Limitations & Future Work¶
- The NPN introduces additional hyperparameters (\(m, T_r, T_u\)) and requirements for two optimizers (AdamW and AdaGrad). Sweet spots for \(T_r\) and \(T_u\) may need re-tuning for different datasets.
- Image encoders scaled up to ViT-B/16 and data to 1B, but very large models (ViT-L/H) or very large batch sizes were not extensively tested to see if the gap with OpenCLIP persists.
- On DFN-192M/1B, the performance gap between methods narrows to less than 1 point, suggesting diminishing returns of optimization accuracy when data quality is high.
Related Work & Insights¶
- Global Contrastive Loss Lineage: SogCLR (Yuan 2022) introduced sample-wise estimators; FastCLIP (Wei 2024) added temperature optimization and distributed scheduling. NeuCLIP is the first to use variational analysis to fundamentally remove the \(O(n/B)\) error factor.
- Amortized Neural Networks: TempNet (Qiu 2024) predicted sample-wise temperatures, and AmorLIP (Sun 2025) predicted partition functions.
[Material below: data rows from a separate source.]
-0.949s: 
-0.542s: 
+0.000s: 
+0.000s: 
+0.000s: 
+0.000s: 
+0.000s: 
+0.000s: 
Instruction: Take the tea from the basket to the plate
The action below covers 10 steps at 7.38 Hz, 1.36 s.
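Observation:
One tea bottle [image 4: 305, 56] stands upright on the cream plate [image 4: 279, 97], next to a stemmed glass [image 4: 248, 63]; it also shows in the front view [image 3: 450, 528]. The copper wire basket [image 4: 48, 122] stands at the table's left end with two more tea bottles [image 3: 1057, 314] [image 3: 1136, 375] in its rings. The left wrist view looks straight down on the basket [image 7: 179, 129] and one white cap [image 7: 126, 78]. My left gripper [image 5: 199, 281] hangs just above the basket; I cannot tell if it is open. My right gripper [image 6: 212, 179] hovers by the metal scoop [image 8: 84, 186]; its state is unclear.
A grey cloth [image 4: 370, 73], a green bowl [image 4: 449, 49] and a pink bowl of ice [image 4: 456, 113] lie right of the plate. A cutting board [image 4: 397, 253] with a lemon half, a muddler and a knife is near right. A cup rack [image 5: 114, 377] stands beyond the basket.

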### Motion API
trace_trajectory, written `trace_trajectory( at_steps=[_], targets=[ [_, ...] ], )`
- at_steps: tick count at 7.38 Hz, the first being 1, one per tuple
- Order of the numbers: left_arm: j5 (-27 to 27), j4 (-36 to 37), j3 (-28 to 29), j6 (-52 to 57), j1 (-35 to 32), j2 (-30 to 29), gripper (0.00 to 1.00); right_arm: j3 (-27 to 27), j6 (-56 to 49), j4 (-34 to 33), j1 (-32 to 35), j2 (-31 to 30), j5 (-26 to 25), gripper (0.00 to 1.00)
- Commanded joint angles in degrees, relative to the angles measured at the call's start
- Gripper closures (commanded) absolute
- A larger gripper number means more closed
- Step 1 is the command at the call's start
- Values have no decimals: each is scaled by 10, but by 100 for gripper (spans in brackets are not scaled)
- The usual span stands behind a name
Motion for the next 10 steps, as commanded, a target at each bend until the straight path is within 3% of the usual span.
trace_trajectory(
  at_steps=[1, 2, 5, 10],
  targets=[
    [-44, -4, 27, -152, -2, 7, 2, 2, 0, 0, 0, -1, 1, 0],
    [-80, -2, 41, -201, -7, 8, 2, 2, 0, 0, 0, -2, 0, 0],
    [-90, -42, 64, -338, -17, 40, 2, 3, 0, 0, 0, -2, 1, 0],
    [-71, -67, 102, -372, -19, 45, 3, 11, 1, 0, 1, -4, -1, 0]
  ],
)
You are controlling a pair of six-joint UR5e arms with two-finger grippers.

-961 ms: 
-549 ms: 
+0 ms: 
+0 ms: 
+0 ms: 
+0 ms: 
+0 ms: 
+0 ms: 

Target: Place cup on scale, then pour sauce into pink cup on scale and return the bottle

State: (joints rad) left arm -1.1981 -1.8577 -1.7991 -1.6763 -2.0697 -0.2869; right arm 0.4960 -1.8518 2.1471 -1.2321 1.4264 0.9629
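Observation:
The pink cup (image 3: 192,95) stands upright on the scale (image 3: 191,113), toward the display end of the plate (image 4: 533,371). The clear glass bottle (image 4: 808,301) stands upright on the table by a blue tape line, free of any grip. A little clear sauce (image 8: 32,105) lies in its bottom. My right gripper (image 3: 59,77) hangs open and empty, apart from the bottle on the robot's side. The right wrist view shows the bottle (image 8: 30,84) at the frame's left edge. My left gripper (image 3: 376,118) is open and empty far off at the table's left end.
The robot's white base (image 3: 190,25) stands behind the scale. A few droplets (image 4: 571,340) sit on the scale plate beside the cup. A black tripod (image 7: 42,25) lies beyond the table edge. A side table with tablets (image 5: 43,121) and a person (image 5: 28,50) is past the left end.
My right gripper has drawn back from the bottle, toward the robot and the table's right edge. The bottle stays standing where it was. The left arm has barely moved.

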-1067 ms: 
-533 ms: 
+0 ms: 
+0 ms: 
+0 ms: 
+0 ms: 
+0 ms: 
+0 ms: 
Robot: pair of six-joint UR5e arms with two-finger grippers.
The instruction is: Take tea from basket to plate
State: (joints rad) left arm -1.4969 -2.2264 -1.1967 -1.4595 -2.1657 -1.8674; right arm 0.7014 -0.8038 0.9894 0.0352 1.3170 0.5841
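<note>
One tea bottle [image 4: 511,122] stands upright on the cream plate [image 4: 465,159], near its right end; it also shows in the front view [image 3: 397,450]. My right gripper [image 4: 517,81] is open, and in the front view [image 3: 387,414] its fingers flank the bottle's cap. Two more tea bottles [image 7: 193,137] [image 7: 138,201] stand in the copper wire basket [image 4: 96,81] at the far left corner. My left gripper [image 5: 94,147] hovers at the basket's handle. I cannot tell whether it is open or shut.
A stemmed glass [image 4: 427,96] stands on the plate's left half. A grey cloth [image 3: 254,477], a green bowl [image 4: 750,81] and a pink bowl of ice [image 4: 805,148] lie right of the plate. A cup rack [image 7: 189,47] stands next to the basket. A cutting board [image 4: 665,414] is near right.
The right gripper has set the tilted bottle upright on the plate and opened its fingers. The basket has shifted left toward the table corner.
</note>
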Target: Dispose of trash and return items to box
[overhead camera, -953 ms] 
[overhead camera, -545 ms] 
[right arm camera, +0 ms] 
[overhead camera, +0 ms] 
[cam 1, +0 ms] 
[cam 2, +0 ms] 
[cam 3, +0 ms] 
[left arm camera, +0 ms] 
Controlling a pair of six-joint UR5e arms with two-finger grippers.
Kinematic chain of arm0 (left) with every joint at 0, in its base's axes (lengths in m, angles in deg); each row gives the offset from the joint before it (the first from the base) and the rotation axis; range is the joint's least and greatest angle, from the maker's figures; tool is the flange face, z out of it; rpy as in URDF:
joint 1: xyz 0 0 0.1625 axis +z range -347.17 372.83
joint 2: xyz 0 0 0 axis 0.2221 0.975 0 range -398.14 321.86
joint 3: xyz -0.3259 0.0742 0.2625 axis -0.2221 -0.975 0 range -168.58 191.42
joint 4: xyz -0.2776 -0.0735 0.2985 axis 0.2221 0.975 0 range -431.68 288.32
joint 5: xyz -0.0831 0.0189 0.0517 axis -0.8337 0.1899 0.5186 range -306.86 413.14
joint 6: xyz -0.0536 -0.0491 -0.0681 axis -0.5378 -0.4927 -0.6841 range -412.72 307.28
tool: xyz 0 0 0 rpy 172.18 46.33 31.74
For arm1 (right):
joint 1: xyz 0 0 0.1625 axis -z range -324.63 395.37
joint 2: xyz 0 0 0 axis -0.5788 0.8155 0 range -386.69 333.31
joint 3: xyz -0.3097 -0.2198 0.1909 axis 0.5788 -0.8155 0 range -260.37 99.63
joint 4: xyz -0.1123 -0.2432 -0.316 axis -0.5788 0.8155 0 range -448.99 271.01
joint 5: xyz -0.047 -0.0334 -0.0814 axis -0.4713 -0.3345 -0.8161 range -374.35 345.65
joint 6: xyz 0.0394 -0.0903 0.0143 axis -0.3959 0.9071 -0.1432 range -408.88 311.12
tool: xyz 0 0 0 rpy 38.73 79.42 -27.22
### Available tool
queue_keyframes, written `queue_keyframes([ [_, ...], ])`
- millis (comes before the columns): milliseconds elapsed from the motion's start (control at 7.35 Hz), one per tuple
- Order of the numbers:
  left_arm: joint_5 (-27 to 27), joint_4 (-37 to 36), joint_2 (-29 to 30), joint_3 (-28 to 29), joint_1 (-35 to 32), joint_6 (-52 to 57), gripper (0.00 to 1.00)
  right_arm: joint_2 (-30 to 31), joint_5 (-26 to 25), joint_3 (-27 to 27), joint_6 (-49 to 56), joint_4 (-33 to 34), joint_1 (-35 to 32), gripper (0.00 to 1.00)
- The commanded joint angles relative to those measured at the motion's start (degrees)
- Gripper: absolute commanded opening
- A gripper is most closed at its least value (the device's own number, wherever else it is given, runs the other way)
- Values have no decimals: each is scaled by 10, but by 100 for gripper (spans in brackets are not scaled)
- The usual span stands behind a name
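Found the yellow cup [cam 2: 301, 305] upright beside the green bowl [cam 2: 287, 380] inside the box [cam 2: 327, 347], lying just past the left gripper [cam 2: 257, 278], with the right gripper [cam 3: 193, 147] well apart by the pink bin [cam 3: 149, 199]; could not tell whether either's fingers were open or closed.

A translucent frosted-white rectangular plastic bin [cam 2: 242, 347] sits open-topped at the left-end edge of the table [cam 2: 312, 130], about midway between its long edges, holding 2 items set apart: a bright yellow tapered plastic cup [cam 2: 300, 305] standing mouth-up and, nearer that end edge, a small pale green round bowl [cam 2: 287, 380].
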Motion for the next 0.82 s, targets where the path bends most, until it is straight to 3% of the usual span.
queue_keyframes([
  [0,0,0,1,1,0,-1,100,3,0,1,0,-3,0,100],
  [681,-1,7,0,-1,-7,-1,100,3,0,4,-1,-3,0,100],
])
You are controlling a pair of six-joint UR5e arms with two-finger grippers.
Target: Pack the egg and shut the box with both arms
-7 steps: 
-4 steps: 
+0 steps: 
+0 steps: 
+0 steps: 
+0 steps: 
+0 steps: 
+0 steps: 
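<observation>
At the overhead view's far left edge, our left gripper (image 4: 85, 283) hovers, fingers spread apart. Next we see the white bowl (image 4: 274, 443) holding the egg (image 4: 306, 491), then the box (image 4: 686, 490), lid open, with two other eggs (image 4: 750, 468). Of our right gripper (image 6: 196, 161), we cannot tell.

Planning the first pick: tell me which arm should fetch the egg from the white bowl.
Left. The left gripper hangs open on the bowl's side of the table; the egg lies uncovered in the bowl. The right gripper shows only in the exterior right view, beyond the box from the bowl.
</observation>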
NeuCLIP’s unified objective provides a template for making amortized network training unbiased.
- Inspiration: The strategy of "rewriting difficult terms as optimizable variables via convex conjugation and collapsing sample-wise variables into networks" can be applied to other problems with full-dataset dependencies, such as large-vocabulary softmax or energy-based models.
Rating¶
- Novelty: ⭐⭐⭐⭐⭐ — The combination of convex conjugation and variational analysis to transform partition function estimation into neural prediction under a unified objective is elegant and theoretically sound.
- Experimental Thoroughness: ⭐⭐⭐⭐ — Comprehensive coverage across 5 datasets (up to 1B), strong baselines, and detailed ablations. Lacks verification on extremely large models.
- Writing Quality: ⭐⭐⭐⭐ — Logical progression from motivation to theoretical rewriting and implementation. Dense math may be challenging for non-optimization experts.
- Value: ⭐⭐⭐⭐ — Provides a plug-and-play framework for CLIP training under constrained resources or large data.